→ Work task
Set down, please, exactly the lines below that run from the line with "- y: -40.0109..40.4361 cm" to the line with "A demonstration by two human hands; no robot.", both lines included.

→ Collected material
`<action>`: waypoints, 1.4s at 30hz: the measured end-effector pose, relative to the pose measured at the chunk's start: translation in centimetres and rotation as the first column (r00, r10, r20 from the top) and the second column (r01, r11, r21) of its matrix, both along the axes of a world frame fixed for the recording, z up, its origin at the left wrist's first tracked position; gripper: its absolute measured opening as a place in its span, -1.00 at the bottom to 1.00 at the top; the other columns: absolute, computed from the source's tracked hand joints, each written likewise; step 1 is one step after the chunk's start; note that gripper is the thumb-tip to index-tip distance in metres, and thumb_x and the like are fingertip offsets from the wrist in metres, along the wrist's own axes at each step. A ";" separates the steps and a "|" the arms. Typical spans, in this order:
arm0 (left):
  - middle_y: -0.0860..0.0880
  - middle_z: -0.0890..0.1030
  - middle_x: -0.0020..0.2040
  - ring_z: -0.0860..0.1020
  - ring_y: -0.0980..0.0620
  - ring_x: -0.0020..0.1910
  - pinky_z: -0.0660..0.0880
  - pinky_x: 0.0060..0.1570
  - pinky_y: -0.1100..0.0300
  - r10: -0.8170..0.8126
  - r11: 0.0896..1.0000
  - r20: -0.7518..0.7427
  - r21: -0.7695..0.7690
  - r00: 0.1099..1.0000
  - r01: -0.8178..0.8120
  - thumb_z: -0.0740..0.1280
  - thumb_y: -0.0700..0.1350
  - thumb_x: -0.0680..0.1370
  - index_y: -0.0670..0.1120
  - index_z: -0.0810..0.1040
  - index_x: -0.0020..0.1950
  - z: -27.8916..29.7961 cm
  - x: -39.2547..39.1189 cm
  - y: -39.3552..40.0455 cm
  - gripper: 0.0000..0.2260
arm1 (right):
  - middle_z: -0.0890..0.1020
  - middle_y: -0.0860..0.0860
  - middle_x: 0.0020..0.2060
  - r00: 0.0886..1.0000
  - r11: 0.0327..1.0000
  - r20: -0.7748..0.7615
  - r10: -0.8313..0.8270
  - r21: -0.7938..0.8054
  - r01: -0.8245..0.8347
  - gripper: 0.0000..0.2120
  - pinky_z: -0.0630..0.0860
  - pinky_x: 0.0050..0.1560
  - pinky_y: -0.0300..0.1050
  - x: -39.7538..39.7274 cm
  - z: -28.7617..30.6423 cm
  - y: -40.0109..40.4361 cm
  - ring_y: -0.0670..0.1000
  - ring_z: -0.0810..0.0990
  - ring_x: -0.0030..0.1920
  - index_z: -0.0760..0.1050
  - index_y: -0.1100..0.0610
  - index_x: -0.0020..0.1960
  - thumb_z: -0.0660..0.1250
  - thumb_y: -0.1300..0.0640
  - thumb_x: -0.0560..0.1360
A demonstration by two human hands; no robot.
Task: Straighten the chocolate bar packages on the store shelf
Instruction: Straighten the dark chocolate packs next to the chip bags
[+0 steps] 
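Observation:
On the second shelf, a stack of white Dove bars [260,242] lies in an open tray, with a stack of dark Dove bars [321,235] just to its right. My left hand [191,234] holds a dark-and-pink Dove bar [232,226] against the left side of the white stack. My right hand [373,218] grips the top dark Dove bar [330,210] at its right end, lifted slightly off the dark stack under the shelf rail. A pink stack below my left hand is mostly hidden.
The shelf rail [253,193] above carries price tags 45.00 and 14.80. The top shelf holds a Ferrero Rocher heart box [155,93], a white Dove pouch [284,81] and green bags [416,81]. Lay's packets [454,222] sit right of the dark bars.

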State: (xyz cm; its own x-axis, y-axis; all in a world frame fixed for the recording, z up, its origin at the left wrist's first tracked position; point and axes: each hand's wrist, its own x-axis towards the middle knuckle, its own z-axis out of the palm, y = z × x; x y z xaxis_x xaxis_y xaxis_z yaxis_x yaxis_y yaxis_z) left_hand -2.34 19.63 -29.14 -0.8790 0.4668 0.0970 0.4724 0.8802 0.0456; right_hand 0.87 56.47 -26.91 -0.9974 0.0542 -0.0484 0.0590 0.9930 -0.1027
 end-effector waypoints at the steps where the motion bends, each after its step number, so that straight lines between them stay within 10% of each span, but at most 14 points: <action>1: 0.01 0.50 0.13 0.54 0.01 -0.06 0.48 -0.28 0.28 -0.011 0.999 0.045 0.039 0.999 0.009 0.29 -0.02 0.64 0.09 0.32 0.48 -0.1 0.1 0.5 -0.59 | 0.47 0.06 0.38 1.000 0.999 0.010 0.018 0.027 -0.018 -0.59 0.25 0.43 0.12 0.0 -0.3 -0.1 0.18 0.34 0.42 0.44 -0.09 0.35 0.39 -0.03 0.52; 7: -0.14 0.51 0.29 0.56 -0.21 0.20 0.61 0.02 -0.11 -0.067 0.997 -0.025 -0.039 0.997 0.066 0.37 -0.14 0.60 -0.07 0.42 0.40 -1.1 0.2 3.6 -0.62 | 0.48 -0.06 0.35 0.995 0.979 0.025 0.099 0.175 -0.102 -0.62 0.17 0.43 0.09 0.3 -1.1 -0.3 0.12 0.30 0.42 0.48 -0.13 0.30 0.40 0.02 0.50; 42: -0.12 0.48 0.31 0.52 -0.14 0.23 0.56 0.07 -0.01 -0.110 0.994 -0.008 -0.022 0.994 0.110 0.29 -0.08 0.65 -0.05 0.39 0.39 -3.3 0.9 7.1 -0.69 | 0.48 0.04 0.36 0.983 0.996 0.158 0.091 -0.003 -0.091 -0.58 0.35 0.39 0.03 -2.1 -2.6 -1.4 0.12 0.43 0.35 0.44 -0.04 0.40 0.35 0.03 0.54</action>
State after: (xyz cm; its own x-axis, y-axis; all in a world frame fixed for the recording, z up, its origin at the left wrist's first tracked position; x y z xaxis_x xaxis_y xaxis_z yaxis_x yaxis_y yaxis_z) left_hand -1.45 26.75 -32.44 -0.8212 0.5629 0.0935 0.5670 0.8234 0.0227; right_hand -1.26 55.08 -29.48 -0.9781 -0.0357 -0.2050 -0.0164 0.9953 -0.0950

→ Solution for this problem
  - y: -40.0109..40.4361 cm
  - ring_y: -0.0670..0.1000
  - ring_z: -0.0810..0.0990
  - ring_x: -0.0030..0.1920
  - index_z: -0.0760..0.1050
  - index_y: -0.1100..0.0610
  - index_x: -0.0020..0.1960
  - thumb_z: -0.0660..0.1250
  - thumb_y: -0.1300..0.0640
  - thumb_x: -0.0560..0.1360
A demonstration by two human hands; no robot.

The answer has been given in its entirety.